# [WHAT THE TASK ASKS]
Line count for the string "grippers": give the number of lines in the data below that contain it, and nothing more.

# [INFORMATION GIVEN]

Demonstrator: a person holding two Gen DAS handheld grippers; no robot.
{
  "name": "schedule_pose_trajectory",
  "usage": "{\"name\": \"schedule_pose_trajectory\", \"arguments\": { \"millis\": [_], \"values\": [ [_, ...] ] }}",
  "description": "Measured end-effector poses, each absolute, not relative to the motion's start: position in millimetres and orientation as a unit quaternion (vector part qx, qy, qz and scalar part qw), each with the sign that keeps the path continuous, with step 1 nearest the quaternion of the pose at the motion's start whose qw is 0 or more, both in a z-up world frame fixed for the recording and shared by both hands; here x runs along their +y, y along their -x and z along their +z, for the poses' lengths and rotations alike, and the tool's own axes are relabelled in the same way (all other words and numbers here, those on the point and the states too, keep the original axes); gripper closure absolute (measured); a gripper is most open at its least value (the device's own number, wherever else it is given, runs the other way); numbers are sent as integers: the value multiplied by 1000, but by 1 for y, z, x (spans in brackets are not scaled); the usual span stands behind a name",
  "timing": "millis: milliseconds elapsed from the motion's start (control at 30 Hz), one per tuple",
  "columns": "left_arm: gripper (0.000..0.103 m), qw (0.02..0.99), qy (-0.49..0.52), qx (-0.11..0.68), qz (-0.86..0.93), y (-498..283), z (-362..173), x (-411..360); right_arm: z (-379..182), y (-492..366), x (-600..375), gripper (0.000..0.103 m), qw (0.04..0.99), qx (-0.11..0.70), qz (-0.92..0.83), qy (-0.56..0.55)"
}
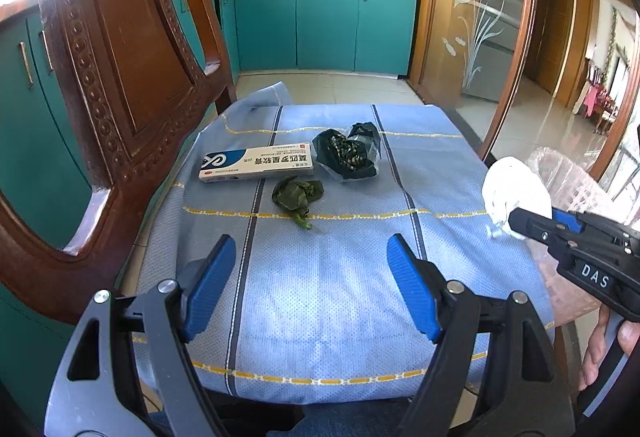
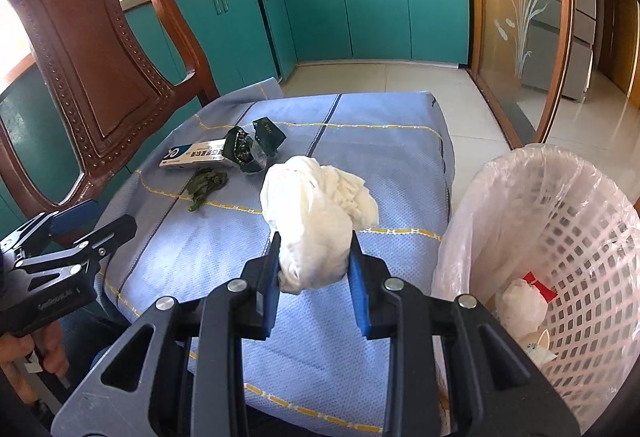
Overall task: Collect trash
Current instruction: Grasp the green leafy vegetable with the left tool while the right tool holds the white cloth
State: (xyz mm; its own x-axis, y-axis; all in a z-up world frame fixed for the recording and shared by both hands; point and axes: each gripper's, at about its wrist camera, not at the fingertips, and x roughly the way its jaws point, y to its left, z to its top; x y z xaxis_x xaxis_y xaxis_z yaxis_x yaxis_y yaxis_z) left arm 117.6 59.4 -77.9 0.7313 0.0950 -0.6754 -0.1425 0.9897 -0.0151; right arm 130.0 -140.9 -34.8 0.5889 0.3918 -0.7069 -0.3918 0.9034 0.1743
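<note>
- Three pieces of trash lie on the blue cloth [image 1: 320,297] in the left wrist view: a white medicine box [image 1: 256,162], a dark crumpled wrapper [image 1: 347,151] just right of it, and a wilted green leaf [image 1: 298,195] in front of both.
- The left gripper [image 1: 310,285] hovers over the near part of the cloth, jaws spread wide with nothing between them.
- At the right edge, the right gripper [image 1: 516,223] pinches a white crumpled tissue [image 1: 512,189].
- From the right wrist view, the right gripper [image 2: 314,273] has its jaws closed on the tissue [image 2: 316,213], held above the cloth [image 2: 320,337].
- A white lattice bin [image 2: 580,245] with a clear liner stands just right of the cloth, some trash already inside.
- The left gripper [image 2: 76,221] shows at the left edge, beside a carved wooden chair [image 2: 92,57].
</note>
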Motion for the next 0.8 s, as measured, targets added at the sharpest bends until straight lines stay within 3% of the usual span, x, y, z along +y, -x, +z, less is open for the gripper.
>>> {"name": "schedule_pose_trajectory", "arguments": {
  "millis": [233, 500, 600, 700, 800],
  "values": [
    [25, 929, 66, 357, 72, -150, -80, 84, -39, -128, -138, 72, 888, 402, 224, 0],
    [27, 904, 40, 419, 73, -224, -122, 81, -42, -126, -132, 73, 882, 410, 233, 2],
    [49, 888, 21, 450, 86, -240, -138, 79, -43, -125, -132, 72, 880, 413, 235, 2],
    [59, 877, 23, 473, 80, -245, -149, 80, -45, -124, -131, 73, 878, 415, 237, 1],
    [83, 879, 24, 469, 81, -240, -148, 83, -44, -123, -130, 73, 878, 414, 239, 1]
  ]
}}
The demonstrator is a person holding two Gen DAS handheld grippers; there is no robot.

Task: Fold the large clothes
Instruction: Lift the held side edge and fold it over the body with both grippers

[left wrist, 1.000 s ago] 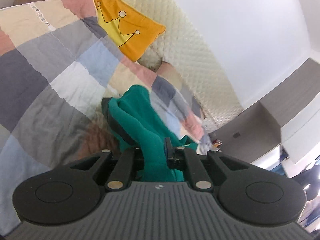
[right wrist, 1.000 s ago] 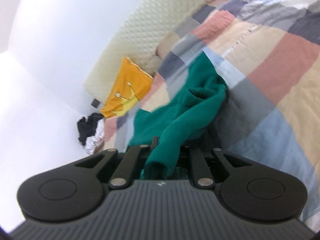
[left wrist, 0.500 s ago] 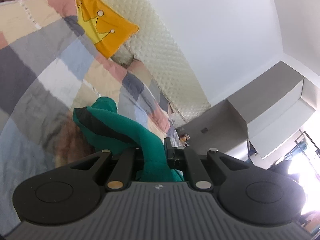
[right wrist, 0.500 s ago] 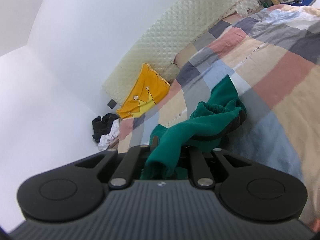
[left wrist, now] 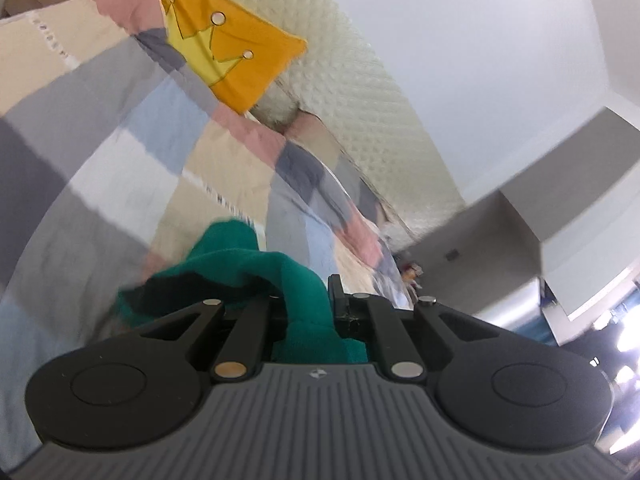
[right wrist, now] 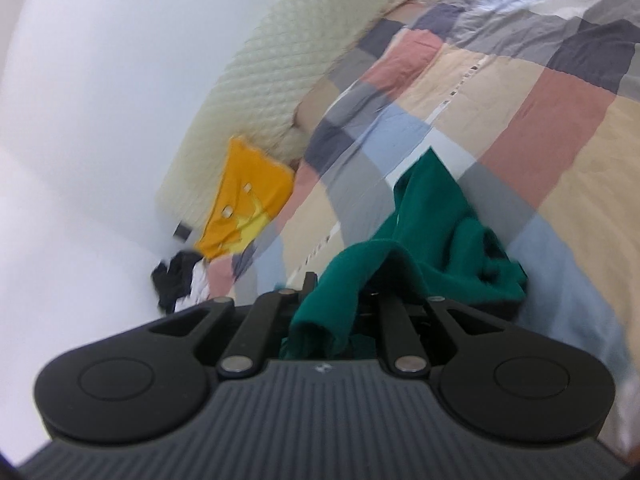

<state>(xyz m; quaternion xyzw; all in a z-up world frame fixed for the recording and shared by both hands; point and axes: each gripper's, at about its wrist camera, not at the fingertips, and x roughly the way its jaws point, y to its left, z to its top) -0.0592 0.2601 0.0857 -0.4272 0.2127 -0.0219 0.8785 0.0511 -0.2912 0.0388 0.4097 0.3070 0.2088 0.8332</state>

# [ANSWER BELOW]
3